I hear the chatter of distant cyber antics. I hear the past and the present.  I mean the future.  I mean the present.  Those two just won’t stay still.

I also hear the fan running.

Lil Sista’

I went to the beach yesterday, with my camera. The waves had died down and there was a chill in the air. Not my favorite conditions. But I was glad I was there to capture this image.

This little one was spending the day at the beach with Mom, Dad and her brother and sister. What a life.

Lost Soul

This is a journal. I’m not trying to sell anyone anything or trying to convince anyone of anything. I don’t have a focus, other than my life and my thoughts.

If I have to claim a point of view ~ It’s about becoming a better person and service to others.

Would that mean that doubt and negativity never exist?

IMG_0942 Friend or Foe

I was walking along the bank of the Jacksonville River, taking random pictures, when I saw this man. He was outstanding; the pink shirt, his dreads and the grey in his hair; a striking individual.

I asked him about taking his picture and I was taken back by his voice and diction. I was expecting a James Brownish type voice. His voice was clear and educated. It so, didn’t match his exterior; in my judgement.

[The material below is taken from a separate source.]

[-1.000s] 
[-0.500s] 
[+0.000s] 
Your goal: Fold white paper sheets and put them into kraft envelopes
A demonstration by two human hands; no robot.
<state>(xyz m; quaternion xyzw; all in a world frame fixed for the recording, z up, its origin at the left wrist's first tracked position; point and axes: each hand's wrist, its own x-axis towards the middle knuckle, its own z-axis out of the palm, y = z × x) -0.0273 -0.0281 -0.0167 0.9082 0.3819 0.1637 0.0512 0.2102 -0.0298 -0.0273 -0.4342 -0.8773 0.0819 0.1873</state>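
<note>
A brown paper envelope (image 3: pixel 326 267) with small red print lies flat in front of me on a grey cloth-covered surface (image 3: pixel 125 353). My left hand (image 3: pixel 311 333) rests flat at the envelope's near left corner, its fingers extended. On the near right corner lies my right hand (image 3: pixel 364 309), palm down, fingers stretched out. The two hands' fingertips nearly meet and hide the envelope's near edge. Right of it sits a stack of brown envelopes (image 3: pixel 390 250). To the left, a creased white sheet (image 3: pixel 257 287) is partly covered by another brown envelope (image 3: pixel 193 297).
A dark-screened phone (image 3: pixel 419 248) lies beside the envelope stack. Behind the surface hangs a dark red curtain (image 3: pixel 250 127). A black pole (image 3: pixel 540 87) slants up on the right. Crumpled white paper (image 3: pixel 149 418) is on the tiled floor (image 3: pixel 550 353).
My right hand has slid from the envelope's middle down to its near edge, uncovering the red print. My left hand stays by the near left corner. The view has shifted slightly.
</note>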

I’m glad I took this picture that day.

It’s like writing this blog.

It hands me back my soul-when I think I’ve lost it.

Calling on a Mantra

I woke up this morning calling on a mantra, to heal my monkey mind. I miss Costa Rica. I miss my garden and the family that lives with me down there.

I miss the love.

I browsed through my photos and one of my Nicaraguan adventures caught my eye. I went as a photographer on a Christian mission trip into three areas; Manchester, Tipi Tapa and the La Chureca dump. (if you can, please read the link on La Chureca for the facts) I hid behind the camera at times to hide my breaking heart. It was an overwhelming experience.These two live at the dump. A shanty town has developed there, housing the families that have come there seeking work. They go through the waste and recycle what’s there. I don’t know the exact facts, but it looked like a lot of other country’s excesses, such as old computers, are sent here because of their danger to the environment. The workers are hard at it in the day, earning a few pennies to support their families.I elbowed my way around to make sure this woman, got these shoes. I wanted her and no one else to have them. As I watched her, throughout the day, she was quiet and reserved. In this picture, her eyes seem to tell a story~a book perhaps. Those discarded flip-flops became very important to me. A person needs shoes you know. And a little color and style never hurt anyone!

This little girl chased the bus as we were leaving. She seemed so happy!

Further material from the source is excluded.